EXERCISE INSTRUCTIONS - Output exactly the lines below, starting with the line that has "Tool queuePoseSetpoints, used" and going on through the line that has "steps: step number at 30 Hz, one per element", both included, and no other lines.

Saved entries -

/---

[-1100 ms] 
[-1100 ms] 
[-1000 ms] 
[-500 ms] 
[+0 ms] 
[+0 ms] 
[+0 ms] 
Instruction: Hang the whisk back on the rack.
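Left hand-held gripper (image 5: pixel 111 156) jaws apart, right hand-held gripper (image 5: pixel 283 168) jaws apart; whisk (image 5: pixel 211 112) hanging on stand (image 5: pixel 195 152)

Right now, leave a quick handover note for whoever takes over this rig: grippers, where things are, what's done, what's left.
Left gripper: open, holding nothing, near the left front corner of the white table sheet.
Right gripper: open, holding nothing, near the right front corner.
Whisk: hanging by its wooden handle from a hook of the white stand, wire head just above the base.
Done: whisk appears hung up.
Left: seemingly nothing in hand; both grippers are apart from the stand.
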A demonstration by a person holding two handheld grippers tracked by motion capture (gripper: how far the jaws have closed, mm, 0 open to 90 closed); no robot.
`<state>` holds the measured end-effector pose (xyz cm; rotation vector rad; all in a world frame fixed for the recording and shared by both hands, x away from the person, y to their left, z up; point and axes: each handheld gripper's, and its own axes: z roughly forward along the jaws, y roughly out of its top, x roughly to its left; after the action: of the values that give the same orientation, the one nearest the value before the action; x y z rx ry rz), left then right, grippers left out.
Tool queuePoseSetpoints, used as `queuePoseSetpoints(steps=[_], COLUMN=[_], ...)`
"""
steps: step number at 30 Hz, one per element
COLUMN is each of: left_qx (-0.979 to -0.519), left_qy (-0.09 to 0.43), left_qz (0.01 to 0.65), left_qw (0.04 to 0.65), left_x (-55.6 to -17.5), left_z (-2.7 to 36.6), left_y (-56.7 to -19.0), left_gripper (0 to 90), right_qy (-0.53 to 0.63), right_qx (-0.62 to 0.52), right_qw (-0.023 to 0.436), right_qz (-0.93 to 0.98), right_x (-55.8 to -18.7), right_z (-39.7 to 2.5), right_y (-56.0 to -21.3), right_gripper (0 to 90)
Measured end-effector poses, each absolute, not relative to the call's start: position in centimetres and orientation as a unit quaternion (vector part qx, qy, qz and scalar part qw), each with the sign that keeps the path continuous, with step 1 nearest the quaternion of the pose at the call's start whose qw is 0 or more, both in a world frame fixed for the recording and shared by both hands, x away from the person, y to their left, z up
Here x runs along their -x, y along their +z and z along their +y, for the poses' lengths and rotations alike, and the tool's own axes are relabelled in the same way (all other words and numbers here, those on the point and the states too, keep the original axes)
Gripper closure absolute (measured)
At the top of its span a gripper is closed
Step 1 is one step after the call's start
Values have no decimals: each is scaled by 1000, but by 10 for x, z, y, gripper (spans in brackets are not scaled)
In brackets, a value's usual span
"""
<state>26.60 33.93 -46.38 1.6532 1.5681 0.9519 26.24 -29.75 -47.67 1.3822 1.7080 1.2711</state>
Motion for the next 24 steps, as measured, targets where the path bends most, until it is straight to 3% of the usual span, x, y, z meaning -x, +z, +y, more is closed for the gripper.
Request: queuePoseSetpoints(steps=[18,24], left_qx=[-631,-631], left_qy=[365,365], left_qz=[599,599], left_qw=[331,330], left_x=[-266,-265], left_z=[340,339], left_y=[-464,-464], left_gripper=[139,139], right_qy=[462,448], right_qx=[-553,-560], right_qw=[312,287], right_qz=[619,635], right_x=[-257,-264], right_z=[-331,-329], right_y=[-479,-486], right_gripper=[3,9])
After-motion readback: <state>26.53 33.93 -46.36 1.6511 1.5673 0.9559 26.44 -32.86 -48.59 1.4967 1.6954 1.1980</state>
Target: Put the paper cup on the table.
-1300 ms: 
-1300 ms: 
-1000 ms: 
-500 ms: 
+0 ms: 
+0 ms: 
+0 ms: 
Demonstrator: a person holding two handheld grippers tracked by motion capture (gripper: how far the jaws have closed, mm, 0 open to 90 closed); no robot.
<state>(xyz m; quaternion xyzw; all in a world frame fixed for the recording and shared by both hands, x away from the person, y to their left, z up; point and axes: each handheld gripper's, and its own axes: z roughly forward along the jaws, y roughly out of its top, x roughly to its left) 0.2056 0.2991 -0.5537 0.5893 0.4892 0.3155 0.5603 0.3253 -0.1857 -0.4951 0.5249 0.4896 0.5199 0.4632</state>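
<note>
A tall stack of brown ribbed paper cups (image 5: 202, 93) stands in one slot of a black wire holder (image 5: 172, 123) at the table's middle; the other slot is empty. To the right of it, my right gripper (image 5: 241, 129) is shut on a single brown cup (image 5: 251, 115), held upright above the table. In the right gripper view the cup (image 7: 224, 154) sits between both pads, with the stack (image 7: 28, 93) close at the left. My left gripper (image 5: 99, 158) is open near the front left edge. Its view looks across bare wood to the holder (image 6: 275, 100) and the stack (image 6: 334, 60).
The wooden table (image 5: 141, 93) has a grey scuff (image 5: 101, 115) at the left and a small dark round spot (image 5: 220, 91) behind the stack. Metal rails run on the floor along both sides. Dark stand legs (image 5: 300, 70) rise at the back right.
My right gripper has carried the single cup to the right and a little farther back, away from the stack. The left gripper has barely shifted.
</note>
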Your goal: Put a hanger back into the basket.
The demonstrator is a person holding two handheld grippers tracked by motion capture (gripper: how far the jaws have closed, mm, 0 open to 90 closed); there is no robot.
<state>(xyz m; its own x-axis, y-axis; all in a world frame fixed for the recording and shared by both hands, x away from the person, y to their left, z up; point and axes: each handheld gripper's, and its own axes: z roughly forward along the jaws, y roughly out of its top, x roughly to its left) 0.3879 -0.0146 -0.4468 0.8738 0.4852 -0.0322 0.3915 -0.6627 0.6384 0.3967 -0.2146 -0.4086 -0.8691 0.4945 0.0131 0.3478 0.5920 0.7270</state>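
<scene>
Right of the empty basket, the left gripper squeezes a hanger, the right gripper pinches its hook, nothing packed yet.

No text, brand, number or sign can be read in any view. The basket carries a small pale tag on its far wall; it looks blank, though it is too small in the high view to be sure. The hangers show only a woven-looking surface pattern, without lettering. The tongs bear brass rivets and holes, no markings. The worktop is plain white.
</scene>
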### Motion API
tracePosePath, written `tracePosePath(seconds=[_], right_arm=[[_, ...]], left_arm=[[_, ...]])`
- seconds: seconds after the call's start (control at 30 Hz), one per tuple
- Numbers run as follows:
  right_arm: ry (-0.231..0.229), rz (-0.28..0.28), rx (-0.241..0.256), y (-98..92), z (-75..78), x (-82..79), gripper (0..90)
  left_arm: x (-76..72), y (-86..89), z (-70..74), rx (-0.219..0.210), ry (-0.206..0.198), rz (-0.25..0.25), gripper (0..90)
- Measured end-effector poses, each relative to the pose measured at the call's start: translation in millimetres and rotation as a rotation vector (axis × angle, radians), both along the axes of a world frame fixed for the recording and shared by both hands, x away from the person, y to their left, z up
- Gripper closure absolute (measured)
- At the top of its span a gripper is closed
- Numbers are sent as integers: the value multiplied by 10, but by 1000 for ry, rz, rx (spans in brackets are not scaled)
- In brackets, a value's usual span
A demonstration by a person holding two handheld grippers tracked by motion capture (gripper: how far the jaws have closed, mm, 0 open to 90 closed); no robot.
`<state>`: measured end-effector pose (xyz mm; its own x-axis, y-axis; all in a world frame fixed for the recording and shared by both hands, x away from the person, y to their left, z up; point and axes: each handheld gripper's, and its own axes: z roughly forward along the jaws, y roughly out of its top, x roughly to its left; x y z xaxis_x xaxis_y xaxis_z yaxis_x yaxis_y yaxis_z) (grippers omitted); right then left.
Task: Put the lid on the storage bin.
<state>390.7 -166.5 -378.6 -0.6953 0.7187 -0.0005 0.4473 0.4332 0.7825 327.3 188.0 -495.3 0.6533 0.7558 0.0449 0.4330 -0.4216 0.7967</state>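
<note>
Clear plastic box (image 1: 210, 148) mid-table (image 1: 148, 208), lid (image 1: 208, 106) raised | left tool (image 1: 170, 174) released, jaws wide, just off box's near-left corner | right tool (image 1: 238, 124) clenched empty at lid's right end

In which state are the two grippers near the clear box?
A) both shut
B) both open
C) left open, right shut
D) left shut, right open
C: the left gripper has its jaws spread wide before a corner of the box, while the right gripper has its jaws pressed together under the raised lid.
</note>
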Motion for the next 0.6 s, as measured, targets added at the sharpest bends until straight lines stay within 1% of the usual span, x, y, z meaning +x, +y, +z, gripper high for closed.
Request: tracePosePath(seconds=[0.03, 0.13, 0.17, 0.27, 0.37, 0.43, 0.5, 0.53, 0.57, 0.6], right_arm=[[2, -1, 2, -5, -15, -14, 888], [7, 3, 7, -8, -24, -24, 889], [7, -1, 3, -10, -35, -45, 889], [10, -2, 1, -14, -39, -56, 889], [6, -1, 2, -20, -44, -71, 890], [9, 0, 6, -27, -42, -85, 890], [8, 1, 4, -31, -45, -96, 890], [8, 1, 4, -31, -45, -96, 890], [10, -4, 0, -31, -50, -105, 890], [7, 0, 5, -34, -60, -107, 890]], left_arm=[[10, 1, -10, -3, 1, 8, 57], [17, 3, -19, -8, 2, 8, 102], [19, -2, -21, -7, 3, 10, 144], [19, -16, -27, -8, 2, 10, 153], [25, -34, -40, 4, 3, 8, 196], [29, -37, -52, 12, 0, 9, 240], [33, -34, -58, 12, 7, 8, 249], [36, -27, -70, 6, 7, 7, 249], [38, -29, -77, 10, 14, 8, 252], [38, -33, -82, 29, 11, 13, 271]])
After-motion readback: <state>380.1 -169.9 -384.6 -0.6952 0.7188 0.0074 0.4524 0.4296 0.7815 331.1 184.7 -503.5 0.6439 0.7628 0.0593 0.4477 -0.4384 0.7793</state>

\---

RESPONSE TO THE EXERCISE -
Tool queuePoseSetpoints, used as `queuePoseSetpoints(steps=[_], COLUMN=[_], ...)`
"""
steps: step number at 30 Hz, one per element

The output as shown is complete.